E pensar que os rapazes da cidade andam suando a insegurança em academias de vaidade, pra caçar gatas siliconadas, lipoaspiradas e quimicamente alteradas, que gozam mais fácil olhando pro espelho do que em suas companhias. Cadê aquele macho de outrora que gostava de mulher? De mulher mesmo do jeito que a natureza fez? Mulher de imperfeitas feminilidades, uma diferente da outra, mas todas cheias de truques que invariavelmente se desvelavam na intimidade do amor. E quem ligava pra isso? Ninguém! Eram tempos de virilidade e tesão. Pois se foram, minha gente. A próxima geração de mulheres, pra não decepcionar os machos de agora, terá de vir transgênica. Será uma mulher geneticamente manipulada com panturrilhas, peitos e bundas já siliconados e todo o resto lipoaspirado, inclusive o cérebro, que é pra não ameaçar ninguém.

Reconheço que ficou difícil pra você, macho urbano, mostrar-nos sua virilidade. Faltam oportunidades.
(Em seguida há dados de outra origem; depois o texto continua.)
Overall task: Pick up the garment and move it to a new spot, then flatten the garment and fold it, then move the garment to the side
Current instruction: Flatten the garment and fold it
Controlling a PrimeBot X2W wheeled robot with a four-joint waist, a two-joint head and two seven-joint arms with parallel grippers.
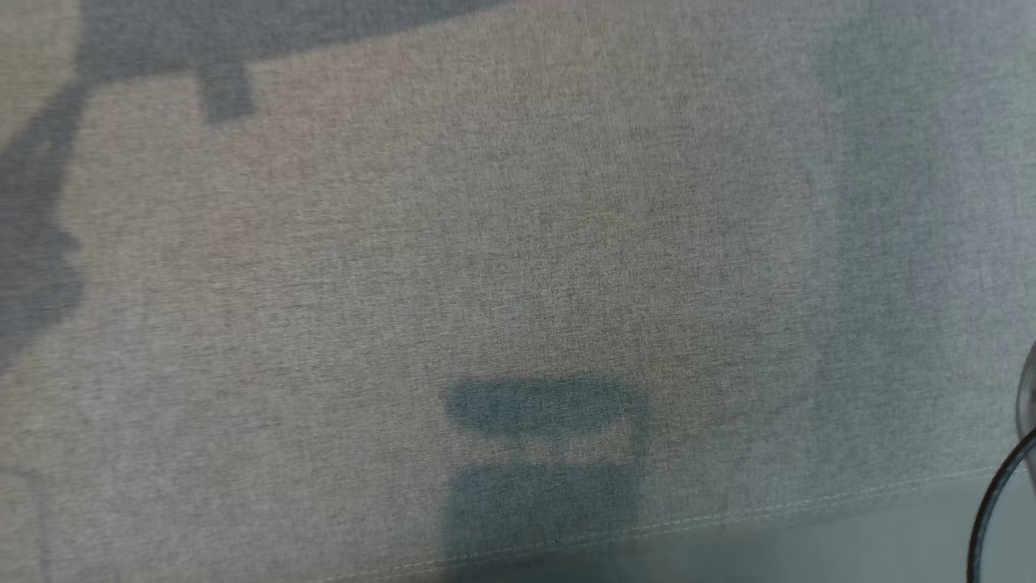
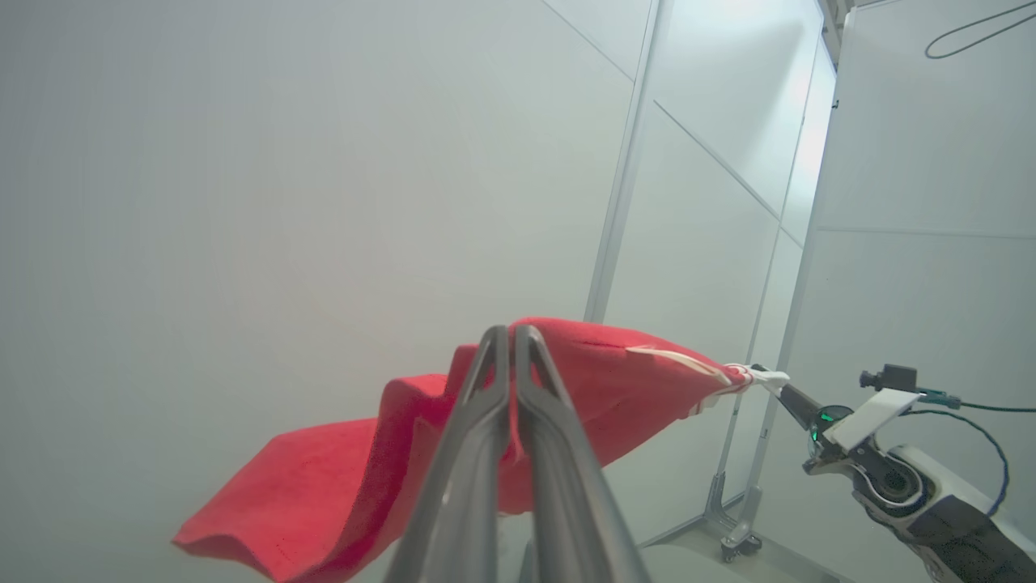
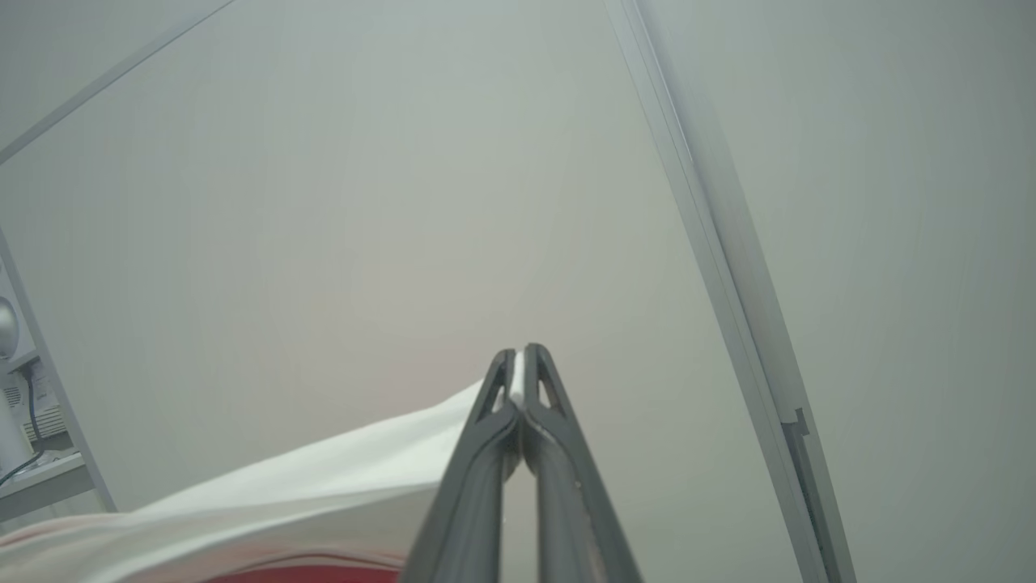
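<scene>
garment (image 2: 324, 486) pinched in closed left end effector (image 2: 511, 332)

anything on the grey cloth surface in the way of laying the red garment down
Nothing visible: the grey woven surface shows shadows, no objects. The red fabric garment is held by the left tool and right tool.

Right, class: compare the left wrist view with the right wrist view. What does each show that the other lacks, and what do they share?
Left wrist view adds: the left gripper shut on the garment, whose broad red face sags leftward, and the right arm seen from the side. Right wrist view adds: a shelf at the left edge, and wide white cloth with red beneath it. Both: the right gripper shut on the garment's white edge, pale wall panels, a metal post.
</scene>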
Verdade também que você é sofisticado e tem a vida bem mais complexa que a do índio de minha história ou a de um macho rural com suas quatro certezas e não se discute mais isso. Além do mais, ser viril onde, se não tem caçada, não tem lança, nem tem boi pra derrubar? Lá vem você com seu carrão de 270 cavalos, quando uma mulherzinha lhe atravessa a preferencial. Sua macheza recolhida quer correr atrás, pegá-la pelos cabelos e passar-lhe a tropa em revista pra que aprenda a ver quem é que manda aqui, poxa! Mas a civilidade o obriga a sorrir cavalheirescamente, enquanto enfia 270 rabos entre as pernas e vai deixando por isso mesmo. Não é justo, meu macho, afinal, quem manda aqui é você, sempre foi e sempre será! Se eu jurar respeito à sua superioridade, você jura que não me deixa partir pra sublimação sexual? Jura que seu instrumento se elevará diante do meu desejo despido e meu corpo à vontade? E posso ser uma mulher de imperfeita verdade?